◆ WORK REQUEST ◆
Here is a listing. Write it all out again exactly, but not its pictures.
☆ ☆ ☆ ☆ ☆
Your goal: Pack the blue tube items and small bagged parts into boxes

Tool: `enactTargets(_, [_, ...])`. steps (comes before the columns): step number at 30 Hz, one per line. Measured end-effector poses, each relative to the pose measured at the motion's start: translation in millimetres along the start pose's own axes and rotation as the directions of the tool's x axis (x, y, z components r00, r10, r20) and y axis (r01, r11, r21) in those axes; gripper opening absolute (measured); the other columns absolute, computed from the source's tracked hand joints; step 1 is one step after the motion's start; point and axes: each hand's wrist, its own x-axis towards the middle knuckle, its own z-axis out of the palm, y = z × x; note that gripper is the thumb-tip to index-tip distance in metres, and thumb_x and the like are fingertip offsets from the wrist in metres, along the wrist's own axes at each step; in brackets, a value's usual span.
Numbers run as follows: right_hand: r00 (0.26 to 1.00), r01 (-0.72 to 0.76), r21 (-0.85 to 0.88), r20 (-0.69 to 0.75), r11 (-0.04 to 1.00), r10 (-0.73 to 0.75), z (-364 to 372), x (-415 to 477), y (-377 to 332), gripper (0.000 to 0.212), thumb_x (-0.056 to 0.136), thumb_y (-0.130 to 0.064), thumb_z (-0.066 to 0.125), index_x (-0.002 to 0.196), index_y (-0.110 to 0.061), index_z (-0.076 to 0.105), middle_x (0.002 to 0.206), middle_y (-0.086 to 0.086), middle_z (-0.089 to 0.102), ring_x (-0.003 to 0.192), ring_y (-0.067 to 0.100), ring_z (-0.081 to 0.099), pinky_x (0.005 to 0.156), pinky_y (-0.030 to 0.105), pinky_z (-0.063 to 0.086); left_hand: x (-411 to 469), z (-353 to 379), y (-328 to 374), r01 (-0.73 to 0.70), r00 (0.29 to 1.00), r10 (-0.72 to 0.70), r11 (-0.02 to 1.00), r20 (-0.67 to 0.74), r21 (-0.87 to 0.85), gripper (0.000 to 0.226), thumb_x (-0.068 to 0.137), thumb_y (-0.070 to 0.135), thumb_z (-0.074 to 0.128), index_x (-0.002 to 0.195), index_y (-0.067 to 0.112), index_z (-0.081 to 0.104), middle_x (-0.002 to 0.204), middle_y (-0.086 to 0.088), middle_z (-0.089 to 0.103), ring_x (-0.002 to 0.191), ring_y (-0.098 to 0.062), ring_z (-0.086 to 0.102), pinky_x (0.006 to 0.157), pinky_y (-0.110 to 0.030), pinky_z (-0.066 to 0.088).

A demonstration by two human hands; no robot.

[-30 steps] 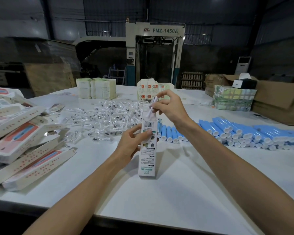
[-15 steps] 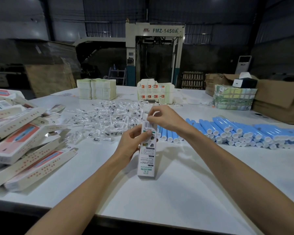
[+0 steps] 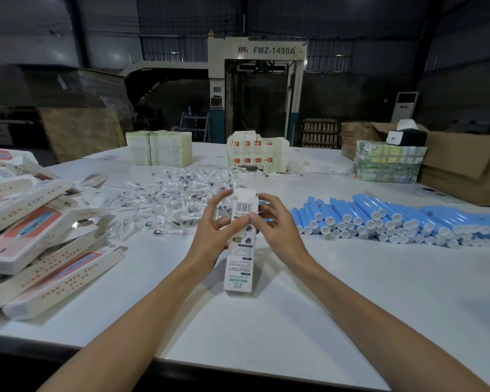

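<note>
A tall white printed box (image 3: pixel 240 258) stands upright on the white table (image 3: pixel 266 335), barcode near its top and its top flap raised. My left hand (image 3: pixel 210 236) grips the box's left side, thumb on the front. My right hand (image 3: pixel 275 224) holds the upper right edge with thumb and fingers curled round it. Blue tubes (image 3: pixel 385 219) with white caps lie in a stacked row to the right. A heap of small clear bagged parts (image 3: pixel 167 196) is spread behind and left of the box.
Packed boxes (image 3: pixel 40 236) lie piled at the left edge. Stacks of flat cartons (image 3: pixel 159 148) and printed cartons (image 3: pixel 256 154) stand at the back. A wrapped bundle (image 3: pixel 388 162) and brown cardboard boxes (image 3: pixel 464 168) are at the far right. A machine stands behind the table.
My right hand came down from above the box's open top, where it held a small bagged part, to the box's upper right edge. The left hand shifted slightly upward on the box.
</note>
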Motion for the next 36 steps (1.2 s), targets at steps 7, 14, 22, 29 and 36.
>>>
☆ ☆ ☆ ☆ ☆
◆ SOLUTION TO THE EXERCISE ◆
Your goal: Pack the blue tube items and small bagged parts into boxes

Tool: `enactTargets(_, [_, ...])`. steps (comes before the columns): step number at 30 Hz, one per line. Measured end-effector poses, each relative to the pose measured at the motion's start: translation in millimetres along the start pose's own axes and rotation as the directions of the tool's x axis (x, y, z components r00, r10, r20) and y axis (r01, r11, r21) in those axes; gripper opening absolute (measured); the other columns absolute, computed from the source's tracked hand joints; step 1 is one step after the motion's start; point and axes: each hand's wrist, its own x-axis towards the middle knuckle, its own z-axis out of the palm, y = z × x; note that gripper is the thumb-tip to index-tip distance in metres, and thumb_x and the like are fingertip offsets from the wrist in metres, along the wrist's own axes at each step; in brackets, a value's usual span.
Numbers run as follows: right_hand: r00 (0.26 to 1.00), r01 (-0.72 to 0.76), r21 (-0.85 to 0.88), r20 (-0.69 to 0.75), r11 (-0.04 to 1.00), r10 (-0.73 to 0.75), z (-364 to 372), x (-415 to 477), y (-377 to 332), gripper (0.000 to 0.212), thumb_x (-0.056 to 0.136), thumb_y (-0.130 to 0.064), thumb_z (-0.066 to 0.125), index_x (-0.002 to 0.196), index_y (-0.110 to 0.061), index_z (-0.076 to 0.105), middle_x (0.002 to 0.206), middle_y (-0.086 to 0.086), middle_z (-0.089 to 0.102), ring_x (-0.003 to 0.192), ring_y (-0.067 to 0.100), ring_z (-0.081 to 0.099), pinky_x (0.005 to 0.156), pinky_y (-0.030 to 0.105), pinky_z (-0.063 to 0.086); left_hand: x (-411 to 469), z (-353 to 379), y (-328 to 374), r01 (-0.73 to 0.70), r00 (0.29 to 1.00), r10 (-0.72 to 0.70), r11 (-0.02 to 1.00), r20 (-0.67 to 0.74), r21 (-0.87 to 0.85), gripper (0.000 to 0.226), thumb_x (-0.068 to 0.137), thumb_y (-0.070 to 0.135), thumb_z (-0.074 to 0.128), index_x (-0.002 to 0.195), index_y (-0.067 to 0.112), index_z (-0.081 to 0.104), middle_x (-0.002 to 0.204), middle_y (-0.086 to 0.088), middle_z (-0.089 to 0.103), ring_x (-0.002 to 0.191), ring_y (-0.098 to 0.062), ring_z (-0.086 to 0.102), pinky_x (0.006 to 0.157), pinky_y (-0.110 to 0.030), pinky_z (-0.066 to 0.088).

A demonstration by two human hands; no robot.

[-30 steps] 
[-15 steps] 
[+0 steps] 

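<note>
A tall white printed box (image 3: pixel 240 258) stands upright on the white table (image 3: pixel 266 335), barcode near its top and its top flap raised. My left hand (image 3: pixel 210 236) grips the box's left side, thumb on the front. My right hand (image 3: pixel 275 224) holds the upper right edge with thumb and fingers curled round it. Blue tubes (image 3: pixel 385 219) with white caps lie in a stacked row to the right. A heap of small clear bagged parts (image 3: pixel 167 196) is spread behind and left of the box.
Packed boxes (image 3: pixel 40 236) lie piled at the left edge. Stacks of flat cartons (image 3: pixel 159 148) and printed cartons (image 3: pixel 256 154) stand at the back. A wrapped bundle (image 3: pixel 388 162) and brown cardboard boxes (image 3: pixel 464 168) are at the far right. A machine stands behind the table.
My right hand came down from above the box's open top, where it held a small bagged part, to the box's upper right edge. The left hand shifted slightly upward on the box.
</note>
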Motion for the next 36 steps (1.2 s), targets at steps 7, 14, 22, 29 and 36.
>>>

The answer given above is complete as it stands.